165. Unreliable evidence

(1) This section applies to evidence of a kind that may be unreliable, including the following kinds of evidence-

(a) evidence in relation to which Part 3.2 (hearsay evidence) or 3.4 (admissions) applies;

(b) identification evidence;

(c) evidence the reliability of which may be affected by age, ill health (whether physical or mental), injury or the like;

(d) evidence given in a criminal proceeding by a witness, being a witness who might reasonably be supposed to have been criminally concerned in the events giving rise to the proceeding;

(e) evidence given in a criminal proceeding by a witness who is a prison

(f) oral evidence of questioning by an investigating official of a defendant that is questioning recorded in writing that has not been signed, or otherwise acknowledged in writing, by the defendant;

(g) in a proceeding against the estate of a deceased person-evidence adduced by or on behalf of a person seeking relief in the proceeding that is evidence about a matter about which the deceased person could have given evidence if he or she were alive.

(2) If there is a jury and a party so requests, the judge is to-

(a) warn the jury that the evidence may be unreliable; and

(b) inform the jury of matters that may cause it to be unreliable; and

(c) warn the jury of the need for caution in determining whether to accept the evidence and the weight to be given to it.

(3) The judge need not comply with subsection (2) if there are good reasons
for not doing so.

(4) It is not necessary that a particular form of words be used in giving the warning or information.

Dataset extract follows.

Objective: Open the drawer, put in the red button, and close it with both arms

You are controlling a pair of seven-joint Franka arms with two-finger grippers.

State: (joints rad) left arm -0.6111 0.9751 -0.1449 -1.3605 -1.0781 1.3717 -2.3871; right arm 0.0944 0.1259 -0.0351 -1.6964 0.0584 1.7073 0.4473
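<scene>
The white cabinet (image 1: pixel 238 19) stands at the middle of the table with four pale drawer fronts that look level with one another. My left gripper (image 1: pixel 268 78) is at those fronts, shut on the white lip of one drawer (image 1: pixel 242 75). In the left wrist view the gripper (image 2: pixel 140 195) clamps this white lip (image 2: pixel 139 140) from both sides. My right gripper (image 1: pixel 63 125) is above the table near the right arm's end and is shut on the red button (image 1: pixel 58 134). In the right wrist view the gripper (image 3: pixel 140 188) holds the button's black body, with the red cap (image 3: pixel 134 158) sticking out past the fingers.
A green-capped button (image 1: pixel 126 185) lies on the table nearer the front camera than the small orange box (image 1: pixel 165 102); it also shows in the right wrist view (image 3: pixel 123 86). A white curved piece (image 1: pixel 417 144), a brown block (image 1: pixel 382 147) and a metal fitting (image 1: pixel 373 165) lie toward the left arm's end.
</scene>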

(5) This section does not affect any other power of the judge to give a
warning to, or to inform, the jury.

(6) Subsection (2) does not permit a judge to warn or inform a jury in
proceedings before it in which a child gives evidence that the reliability of the child's evidence may be affected by the age of the child. Any such warning or information may be given only in accordance with section 165A(2) and (3).